TASK BRIEF. From the listing below, extract each line containing the string "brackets".

AVAILABLE DATA.
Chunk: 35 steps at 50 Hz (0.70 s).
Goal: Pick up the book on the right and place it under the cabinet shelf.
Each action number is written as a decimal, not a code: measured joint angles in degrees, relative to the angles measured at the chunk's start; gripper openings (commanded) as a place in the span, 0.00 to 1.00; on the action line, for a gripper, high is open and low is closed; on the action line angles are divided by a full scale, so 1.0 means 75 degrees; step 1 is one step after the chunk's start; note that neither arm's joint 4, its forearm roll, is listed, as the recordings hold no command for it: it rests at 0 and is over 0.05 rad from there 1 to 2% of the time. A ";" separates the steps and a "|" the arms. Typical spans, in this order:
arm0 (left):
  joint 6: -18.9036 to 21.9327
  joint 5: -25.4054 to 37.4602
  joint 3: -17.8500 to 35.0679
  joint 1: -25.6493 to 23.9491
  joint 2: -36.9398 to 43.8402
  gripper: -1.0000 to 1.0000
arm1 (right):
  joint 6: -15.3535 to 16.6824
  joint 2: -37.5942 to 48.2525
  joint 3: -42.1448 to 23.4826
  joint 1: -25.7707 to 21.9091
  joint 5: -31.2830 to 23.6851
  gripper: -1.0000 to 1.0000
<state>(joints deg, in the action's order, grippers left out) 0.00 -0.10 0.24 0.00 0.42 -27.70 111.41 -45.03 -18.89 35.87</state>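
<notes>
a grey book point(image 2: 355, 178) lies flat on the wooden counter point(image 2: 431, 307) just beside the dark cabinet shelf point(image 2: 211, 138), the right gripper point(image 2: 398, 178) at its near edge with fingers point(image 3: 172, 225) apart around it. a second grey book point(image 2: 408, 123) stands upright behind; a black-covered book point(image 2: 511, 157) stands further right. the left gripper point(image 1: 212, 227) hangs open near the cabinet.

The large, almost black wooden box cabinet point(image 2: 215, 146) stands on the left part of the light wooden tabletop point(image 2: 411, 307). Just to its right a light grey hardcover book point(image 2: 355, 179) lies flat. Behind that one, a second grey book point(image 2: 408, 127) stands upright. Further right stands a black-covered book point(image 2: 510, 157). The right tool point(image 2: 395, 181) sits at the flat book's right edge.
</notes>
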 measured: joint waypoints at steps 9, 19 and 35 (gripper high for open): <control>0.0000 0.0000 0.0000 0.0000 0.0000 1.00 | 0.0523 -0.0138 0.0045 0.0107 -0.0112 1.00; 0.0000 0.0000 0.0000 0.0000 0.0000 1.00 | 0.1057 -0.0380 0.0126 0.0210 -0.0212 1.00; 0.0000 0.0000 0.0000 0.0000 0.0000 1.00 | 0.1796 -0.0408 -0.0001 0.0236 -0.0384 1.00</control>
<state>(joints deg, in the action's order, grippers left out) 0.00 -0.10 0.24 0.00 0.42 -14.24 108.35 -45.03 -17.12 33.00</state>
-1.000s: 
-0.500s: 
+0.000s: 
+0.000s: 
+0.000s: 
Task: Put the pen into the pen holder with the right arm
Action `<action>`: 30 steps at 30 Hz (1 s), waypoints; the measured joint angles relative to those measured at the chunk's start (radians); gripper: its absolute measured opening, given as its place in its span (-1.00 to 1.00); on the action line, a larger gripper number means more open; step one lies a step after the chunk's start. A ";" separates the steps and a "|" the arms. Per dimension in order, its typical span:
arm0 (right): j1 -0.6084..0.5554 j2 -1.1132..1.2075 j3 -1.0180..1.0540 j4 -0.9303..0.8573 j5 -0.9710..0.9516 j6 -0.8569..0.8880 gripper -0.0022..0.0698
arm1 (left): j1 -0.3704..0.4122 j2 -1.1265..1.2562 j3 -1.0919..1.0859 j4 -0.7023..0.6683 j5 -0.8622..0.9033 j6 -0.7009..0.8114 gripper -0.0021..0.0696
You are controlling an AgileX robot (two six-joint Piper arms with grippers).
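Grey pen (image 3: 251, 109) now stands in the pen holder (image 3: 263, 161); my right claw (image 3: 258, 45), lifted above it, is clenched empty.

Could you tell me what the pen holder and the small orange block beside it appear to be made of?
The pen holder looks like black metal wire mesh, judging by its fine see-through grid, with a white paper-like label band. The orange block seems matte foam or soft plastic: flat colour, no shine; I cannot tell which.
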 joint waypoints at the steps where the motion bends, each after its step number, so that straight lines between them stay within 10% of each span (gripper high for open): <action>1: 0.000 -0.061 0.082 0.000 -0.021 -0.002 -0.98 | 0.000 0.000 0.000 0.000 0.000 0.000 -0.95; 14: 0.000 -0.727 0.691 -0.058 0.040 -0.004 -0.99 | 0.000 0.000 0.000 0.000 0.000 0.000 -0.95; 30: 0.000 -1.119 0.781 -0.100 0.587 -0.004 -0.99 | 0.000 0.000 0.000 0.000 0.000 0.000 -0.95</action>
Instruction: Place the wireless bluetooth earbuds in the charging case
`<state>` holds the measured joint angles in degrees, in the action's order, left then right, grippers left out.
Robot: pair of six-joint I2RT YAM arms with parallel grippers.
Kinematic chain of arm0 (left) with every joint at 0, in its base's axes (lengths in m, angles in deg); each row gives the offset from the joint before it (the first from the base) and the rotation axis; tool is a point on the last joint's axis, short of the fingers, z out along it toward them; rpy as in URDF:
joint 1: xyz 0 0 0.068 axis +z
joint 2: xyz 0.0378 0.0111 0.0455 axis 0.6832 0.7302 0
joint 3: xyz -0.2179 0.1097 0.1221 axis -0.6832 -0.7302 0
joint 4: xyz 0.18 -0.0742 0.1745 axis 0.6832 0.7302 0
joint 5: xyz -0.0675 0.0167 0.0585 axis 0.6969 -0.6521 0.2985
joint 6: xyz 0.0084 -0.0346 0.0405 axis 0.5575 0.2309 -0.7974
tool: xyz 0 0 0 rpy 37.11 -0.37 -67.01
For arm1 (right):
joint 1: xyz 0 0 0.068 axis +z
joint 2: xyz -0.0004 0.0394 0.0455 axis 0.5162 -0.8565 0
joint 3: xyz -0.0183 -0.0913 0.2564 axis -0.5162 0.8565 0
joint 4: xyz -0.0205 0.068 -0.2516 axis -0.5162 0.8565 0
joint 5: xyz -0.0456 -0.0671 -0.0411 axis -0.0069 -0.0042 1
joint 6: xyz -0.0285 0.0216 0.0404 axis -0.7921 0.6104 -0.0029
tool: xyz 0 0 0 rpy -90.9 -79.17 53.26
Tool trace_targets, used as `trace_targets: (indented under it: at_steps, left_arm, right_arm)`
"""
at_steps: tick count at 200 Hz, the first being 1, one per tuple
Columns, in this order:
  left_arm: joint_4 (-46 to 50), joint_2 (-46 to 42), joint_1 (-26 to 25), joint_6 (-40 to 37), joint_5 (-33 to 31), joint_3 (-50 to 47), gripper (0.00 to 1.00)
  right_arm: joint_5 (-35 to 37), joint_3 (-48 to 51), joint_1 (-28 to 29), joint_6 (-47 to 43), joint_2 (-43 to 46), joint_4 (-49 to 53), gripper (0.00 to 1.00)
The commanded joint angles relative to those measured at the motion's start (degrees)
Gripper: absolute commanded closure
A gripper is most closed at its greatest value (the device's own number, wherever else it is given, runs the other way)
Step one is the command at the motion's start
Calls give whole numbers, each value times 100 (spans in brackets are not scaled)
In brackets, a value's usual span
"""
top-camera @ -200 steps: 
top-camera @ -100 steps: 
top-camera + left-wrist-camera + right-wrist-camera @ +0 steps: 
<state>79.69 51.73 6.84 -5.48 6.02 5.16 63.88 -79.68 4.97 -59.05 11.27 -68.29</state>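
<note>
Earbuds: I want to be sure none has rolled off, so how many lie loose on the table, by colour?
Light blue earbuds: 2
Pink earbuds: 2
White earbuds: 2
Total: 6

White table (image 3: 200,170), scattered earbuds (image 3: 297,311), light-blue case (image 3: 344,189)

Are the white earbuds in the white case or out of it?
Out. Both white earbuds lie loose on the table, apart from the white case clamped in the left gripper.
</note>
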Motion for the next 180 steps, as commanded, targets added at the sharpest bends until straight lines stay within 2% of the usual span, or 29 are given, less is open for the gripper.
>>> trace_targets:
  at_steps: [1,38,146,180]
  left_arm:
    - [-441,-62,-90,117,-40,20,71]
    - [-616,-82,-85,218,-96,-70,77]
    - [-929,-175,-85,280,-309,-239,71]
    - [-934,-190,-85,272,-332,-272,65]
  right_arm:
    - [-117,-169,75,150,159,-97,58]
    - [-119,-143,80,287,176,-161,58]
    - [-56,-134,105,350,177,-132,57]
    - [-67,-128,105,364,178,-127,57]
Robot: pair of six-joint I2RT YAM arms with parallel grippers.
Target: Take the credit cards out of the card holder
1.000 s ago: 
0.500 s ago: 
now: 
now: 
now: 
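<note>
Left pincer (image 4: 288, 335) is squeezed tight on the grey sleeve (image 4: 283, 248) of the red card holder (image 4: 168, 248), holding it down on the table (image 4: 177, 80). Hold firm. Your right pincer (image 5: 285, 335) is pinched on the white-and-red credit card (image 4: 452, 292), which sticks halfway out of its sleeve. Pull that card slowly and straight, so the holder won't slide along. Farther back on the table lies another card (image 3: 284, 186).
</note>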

REPLY TO THE TASK.
Calls give whole numbers, each value times 100 (spans in brackets are not scaled)
In brackets, a value's usual span

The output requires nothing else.